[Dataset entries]
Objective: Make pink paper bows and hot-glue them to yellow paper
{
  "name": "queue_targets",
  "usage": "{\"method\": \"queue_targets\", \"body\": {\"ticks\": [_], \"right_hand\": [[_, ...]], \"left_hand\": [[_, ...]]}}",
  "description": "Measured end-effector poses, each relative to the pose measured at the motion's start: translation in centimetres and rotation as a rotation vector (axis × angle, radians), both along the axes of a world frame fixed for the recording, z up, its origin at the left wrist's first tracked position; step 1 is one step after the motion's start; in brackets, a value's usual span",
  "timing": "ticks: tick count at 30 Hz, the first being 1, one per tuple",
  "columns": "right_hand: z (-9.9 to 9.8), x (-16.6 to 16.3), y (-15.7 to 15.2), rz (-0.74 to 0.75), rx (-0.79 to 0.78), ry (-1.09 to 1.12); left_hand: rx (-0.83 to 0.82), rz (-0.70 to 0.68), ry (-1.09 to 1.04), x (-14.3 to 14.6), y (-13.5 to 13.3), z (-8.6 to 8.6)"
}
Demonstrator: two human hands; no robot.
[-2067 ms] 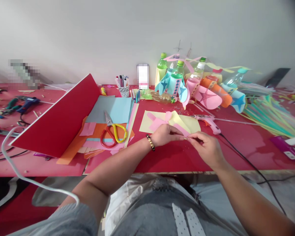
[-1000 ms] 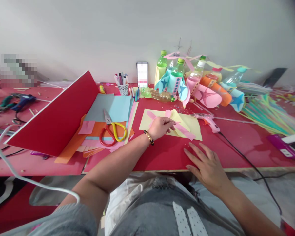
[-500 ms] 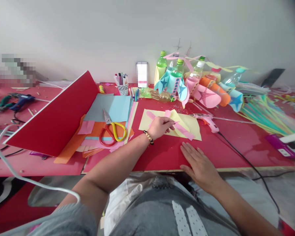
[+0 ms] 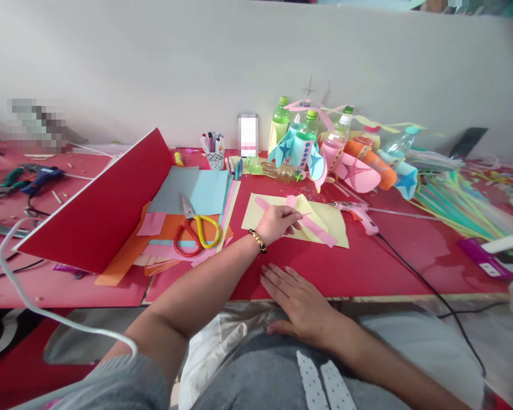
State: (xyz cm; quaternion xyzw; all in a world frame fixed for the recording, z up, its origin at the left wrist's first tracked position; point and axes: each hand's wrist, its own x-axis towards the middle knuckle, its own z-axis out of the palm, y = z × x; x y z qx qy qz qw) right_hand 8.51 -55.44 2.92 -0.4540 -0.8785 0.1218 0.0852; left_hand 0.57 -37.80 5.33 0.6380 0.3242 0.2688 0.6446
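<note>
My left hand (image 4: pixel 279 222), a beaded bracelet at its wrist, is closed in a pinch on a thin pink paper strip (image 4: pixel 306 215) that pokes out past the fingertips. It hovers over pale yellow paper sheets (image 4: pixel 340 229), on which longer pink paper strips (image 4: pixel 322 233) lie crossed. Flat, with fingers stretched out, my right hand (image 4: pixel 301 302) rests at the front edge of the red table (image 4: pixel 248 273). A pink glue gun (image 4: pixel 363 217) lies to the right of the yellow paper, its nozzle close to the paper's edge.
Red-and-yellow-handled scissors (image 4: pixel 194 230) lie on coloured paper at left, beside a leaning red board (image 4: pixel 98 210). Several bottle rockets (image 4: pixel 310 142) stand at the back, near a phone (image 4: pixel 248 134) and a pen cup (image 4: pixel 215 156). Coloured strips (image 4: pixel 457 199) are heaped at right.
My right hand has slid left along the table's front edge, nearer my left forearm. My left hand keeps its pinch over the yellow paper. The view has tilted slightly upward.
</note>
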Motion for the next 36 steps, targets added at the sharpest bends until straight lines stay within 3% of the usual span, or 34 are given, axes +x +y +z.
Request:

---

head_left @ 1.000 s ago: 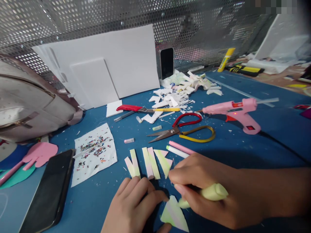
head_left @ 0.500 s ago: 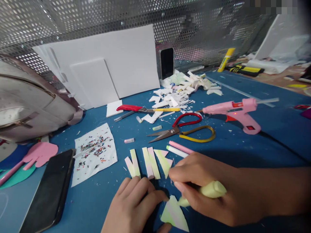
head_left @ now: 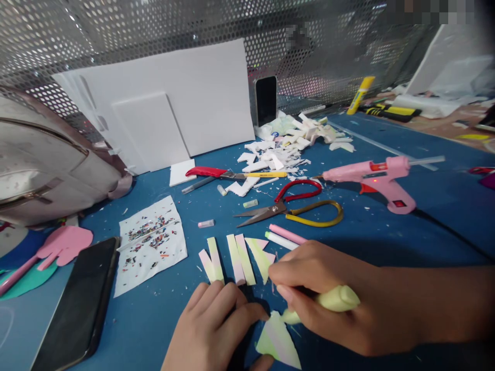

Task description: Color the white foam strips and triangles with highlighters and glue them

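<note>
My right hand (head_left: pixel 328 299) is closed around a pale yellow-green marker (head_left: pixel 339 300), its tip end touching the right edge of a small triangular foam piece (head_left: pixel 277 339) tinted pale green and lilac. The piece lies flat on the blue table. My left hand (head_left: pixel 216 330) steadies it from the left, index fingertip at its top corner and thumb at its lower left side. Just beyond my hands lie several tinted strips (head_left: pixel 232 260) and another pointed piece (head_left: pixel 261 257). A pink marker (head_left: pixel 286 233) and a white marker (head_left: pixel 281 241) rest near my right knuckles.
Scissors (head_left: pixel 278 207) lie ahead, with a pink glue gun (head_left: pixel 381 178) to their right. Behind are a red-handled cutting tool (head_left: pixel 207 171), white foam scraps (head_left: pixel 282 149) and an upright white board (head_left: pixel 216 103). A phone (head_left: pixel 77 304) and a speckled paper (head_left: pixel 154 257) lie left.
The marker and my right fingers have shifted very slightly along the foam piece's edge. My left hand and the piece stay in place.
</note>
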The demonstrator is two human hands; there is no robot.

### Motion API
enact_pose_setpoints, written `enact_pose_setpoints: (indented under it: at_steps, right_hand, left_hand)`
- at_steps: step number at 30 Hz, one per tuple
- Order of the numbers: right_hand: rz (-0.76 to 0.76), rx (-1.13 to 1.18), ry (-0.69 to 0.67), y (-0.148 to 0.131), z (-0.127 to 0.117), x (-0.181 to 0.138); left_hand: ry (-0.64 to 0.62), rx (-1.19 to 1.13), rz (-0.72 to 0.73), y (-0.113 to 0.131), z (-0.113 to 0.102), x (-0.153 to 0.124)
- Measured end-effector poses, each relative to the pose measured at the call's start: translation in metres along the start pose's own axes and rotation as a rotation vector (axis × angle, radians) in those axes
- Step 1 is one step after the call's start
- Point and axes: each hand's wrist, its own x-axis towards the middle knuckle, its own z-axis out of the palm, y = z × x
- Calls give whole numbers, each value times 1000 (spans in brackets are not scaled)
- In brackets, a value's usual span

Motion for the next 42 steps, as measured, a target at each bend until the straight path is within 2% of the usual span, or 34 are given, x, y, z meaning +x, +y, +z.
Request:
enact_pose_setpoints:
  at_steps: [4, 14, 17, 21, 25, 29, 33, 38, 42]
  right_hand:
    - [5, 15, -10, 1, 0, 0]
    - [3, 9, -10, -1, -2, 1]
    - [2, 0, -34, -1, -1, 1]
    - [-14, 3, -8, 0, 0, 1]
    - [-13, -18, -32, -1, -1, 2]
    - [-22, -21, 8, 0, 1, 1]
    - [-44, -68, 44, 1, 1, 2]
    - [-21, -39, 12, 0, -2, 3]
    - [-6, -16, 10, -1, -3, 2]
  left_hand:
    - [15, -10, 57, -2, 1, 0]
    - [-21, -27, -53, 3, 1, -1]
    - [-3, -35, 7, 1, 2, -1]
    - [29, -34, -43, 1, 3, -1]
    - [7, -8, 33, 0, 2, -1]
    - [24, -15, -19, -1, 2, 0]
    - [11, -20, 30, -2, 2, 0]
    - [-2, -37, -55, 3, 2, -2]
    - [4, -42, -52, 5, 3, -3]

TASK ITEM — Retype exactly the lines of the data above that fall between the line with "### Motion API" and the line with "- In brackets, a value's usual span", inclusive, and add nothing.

REPLY —
### Motion API
enact_pose_setpoints, written `enact_pose_setpoints: (indented under it: at_steps, right_hand, left_hand)`
- at_steps: step number at 30 Hz, one per tuple
- Order of the numbers: right_hand: rz (-0.76 to 0.76), rx (-1.13 to 1.18), ry (-0.69 to 0.67), y (-0.148 to 0.131), z (-0.127 to 0.117), x (-0.181 to 0.138); left_hand: ry (-0.64 to 0.62), rx (-1.19 to 1.13), rz (-0.72 to 0.73), y (-0.113 to 0.131), z (-0.113 to 0.102), x (-0.153 to 0.124)
- Measured end-effector poses, each relative to the pose measured at the call's start: translation in metres along the start pose's own axes and rotation as a rotation vector (axis × angle, radians) in those axes
- Step 1 is one step after the call's start
- Point and axes: each hand's wrist, its own x-axis towards the middle knuckle, its own z-axis out of the palm, y = z × x
- Calls give whole numbers, each value times 1000 (spans in brackets are not scaled)
- In brackets, a value's usual span

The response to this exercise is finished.